Symbole de grâce et d’identité culturelle, la danse orientale a toujours occupé une place singulière dans la société égyptienne. De Samia Gamal à Fifi Abdou, elle a fait rayonner l’image de l’Egypte à travers le monde. Mais son statut, souvent tiraillé entre art et controverse morale, reste source de débats passionnés. L’ouverture récente d’une académie spécialisée dans le raks charqi par la célèbre danseuse Dina ravive aujourd’hui cette vieille querelle entre tradition, liberté artistique et valeurs sociales.

Par : Hanaa Khachaba
L’annonce de l’ouverture d’une académie dédiée à la danse orientale, dirigée par Dina, figure emblématique de cet art, n’est pas passée inaperçue. Sur les réseaux sociaux, les réactions se sont multipliées, reflétant une fracture nette au sein de l’opinion publique.
D’un côté, les défenseurs de cette initiative y voient une reconnaissance légitime d’un art profondément enraciné dans l’histoire et la culture égyptiennes. De l’autre, ses détracteurs dénoncent une dérive contraire aux valeurs de la société et à son sens de la pudeur. Pour les partisans de Dina, institutionnaliser l’enseignement du raks charqi est une démarche visionnaire. Ils soulignent que cette danse, née sur les rives du Nil, est bien plus qu’un divertissement. C’est une expression de la féminité, de la joie et de la culture populaire égyptienne.

« Il est temps de distinguer la danse orientale authentique des clichés qui l’ont dénaturée », explique une chorégraphe favorable à l’académie. Selon elle, un cadre académique permettrait d’en codifier les techniques, d’en documenter les origines et d’en préserver la dimension artistique.
Certains ajoutent que cette initiative ouvrirait de nouveaux horizons économiques et culturels. Des étudiantes étrangères viennent déjà en Egypte pour s’initier à cet art, participant ainsi à la diplomatie culturelle et au tourisme artistique. D’autres saluent l’effort de Dina pour réhabiliter la danse orientale dans sa dimension éducative et non suggestive, en y intégrant des cours de musique, d’histoire et de mise en scène.
Les opposants, eux, expriment de vives réserves. Pour une frange conservatrice de la société, enseigner publiquement la danse orientale reviendrait à légitimer une pratique jugée contraire aux mœurs. Sur les réseaux sociaux, de nombreux internautes dénoncent ce qu’ils perçoivent comme une provocation : « Ouvrir une école de danse du ventre, c’est franchir une ligne rouge », peut-on lire dans certains commentaires virulents.

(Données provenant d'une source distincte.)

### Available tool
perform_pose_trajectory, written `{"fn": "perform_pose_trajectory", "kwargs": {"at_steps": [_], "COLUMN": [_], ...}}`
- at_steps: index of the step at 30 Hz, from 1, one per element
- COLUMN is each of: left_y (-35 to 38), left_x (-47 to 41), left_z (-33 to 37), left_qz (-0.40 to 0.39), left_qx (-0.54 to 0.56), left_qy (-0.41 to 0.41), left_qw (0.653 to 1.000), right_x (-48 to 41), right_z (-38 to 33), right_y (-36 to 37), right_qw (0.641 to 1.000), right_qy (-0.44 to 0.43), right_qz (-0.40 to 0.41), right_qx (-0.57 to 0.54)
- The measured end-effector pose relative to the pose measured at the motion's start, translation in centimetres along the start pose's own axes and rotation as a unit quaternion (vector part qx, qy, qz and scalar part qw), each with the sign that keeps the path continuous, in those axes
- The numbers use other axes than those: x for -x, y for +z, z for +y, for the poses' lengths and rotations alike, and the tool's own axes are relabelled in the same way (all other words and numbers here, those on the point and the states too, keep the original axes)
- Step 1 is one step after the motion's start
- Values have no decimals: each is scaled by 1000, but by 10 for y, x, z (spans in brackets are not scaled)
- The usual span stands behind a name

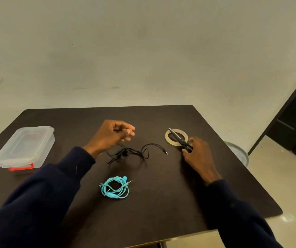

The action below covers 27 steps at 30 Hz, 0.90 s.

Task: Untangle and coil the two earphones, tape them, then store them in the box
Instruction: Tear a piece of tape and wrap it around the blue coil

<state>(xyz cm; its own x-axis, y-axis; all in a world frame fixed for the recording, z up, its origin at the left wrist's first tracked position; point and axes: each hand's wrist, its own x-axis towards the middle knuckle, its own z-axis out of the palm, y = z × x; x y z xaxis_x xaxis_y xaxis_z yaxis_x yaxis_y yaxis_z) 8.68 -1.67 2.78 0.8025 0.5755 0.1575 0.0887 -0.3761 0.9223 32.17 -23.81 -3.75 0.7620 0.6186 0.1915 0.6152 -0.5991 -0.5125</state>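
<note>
The bench [161, 203] is a plain dark brown, almost black, with no pattern. Near its left edge the box [23, 145] is clear, colourless plastic with a red-orange latch [21, 168] on its near end. Toward the middle lies the black earphone [131, 153]. Nearer the front edge the other earphone [115, 187] is bright turquoise. Both end in silver plugs [166, 153]. Toward the right edge the roll of tape [167, 137] is a pale yellowish tan, and the scissors [178, 138] across it have black handles and silver-grey blades. Both sleeves [45, 203] are dark navy. The wall [143, 51] behind is plain off-white.
</note>
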Motion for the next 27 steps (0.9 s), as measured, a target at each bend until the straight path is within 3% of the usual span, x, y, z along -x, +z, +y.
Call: {"fn": "perform_pose_trajectory", "kwargs": {"at_steps": [9, 15, 20, 24, 27], "left_y": [7, 3, -7, -17, -23], "left_x": [11, 23, 36, 48, 57], "left_z": [-8, -12, -10, -15, -13], "left_qz": [-8, -8, 7, 16, 37], "left_qx": [7, 11, 31, 43, 68], "left_qy": [7, -6, -13, -25, -18], "left_qw": [1000, 1000, 999, 999, 997], "right_x": [53, 0, -41, -45, -32], "right_z": [8, -11, -21, -25, -44], "right_y": [6, 7, 24, 32, 23], "right_qw": [999, 994, 987, 992, 986], "right_qy": [-25, -102, -125, -119, -138], "right_qz": [-36, 44, 3, 9, 31], "right_qx": [-1, 21, 99, 43, -83]}}
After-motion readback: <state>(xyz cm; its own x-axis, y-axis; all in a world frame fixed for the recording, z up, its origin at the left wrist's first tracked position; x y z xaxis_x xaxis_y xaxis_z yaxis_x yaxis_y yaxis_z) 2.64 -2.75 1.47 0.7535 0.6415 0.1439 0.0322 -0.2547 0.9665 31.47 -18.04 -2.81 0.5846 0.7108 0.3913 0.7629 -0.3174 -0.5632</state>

Ces critiques redoutent également une commercialisation excessive de l’art, qui pourrait le vider de son essence culturelle. D’autres pointent du doigt la hiérarchie des priorités éducatives, jugeant qu’en période de réformes scolaires et économiques, l’Etat devrait plutôt encourager la recherche scientifique et les formations techniques.

Pour eux, la promotion d’une telle académie risque d’envoyer un message ambigu à la jeunesse égyptienne sur les modèles de réussite et la représentation du corps féminin.

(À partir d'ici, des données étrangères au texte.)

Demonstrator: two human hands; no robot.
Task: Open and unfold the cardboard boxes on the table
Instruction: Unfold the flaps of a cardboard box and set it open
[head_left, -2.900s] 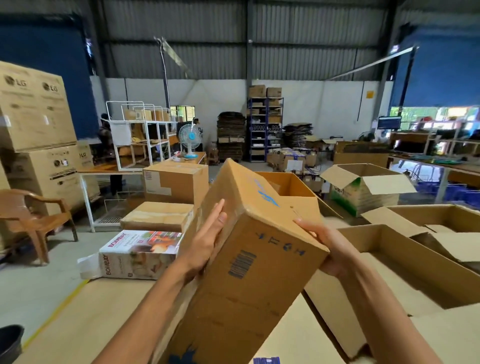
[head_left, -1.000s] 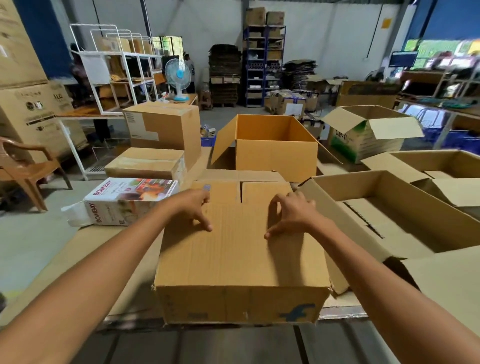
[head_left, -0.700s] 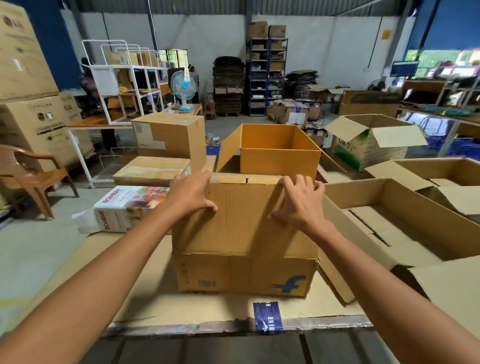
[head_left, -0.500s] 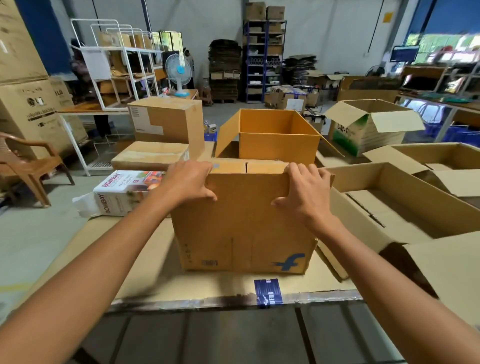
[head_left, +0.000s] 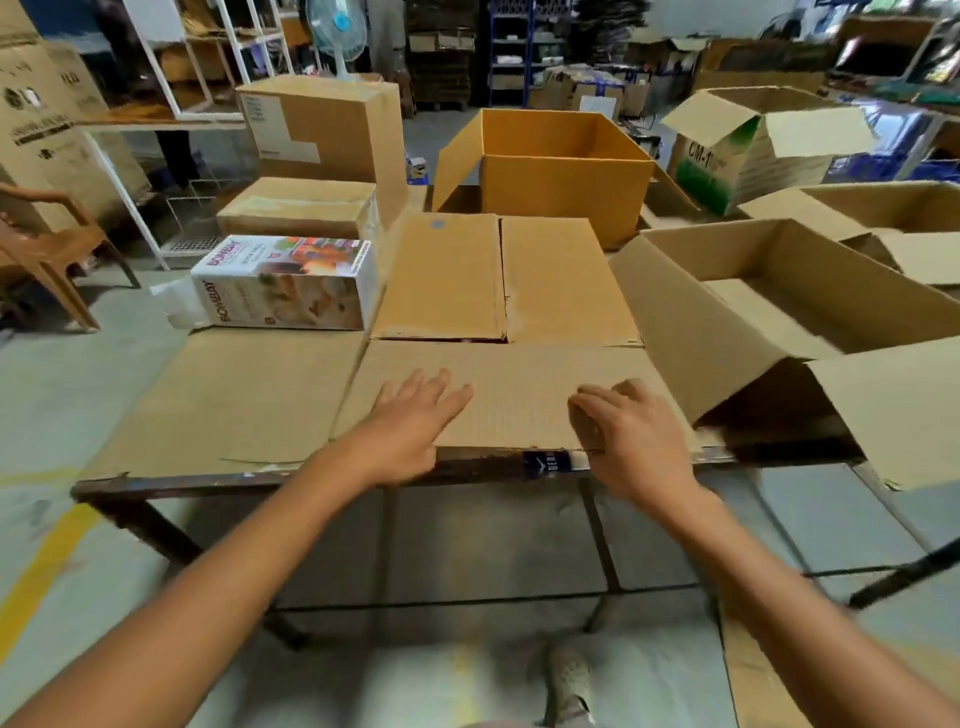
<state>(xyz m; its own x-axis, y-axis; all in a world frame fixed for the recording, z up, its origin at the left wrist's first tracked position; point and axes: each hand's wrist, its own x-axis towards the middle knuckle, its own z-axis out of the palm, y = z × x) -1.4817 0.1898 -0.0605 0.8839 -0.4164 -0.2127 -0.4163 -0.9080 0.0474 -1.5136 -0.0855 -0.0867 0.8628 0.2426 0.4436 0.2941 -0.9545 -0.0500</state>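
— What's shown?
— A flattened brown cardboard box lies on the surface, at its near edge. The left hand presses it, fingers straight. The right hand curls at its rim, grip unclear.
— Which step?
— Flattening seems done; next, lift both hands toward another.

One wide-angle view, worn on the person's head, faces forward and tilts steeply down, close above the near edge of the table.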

Au-delà de la controverse, la question soulevée par cette académie illustre les tensions profondes entre ouverture culturelle et attachement aux valeurs traditionnelles. L’Egypte, berceau du cinéma arabe et de nombreuses formes artistiques, continue de s’interroger sur la place de l’art dans une société en mutation. Une interrogation s’impose donc : Faut-il voir dans l’initiative de Dina un pas courageux vers la reconnaissance d’un art national, ou une atteinte à la sensibilité collective ?
Le débat reste ouvert, mais il révèle une réalité certaine : loin d’être une simple danse, le raks charqi demeure un miroir de l’âme égyptienne, de ses contradictions et de sa quête d’équilibre entre modernité et authenticité.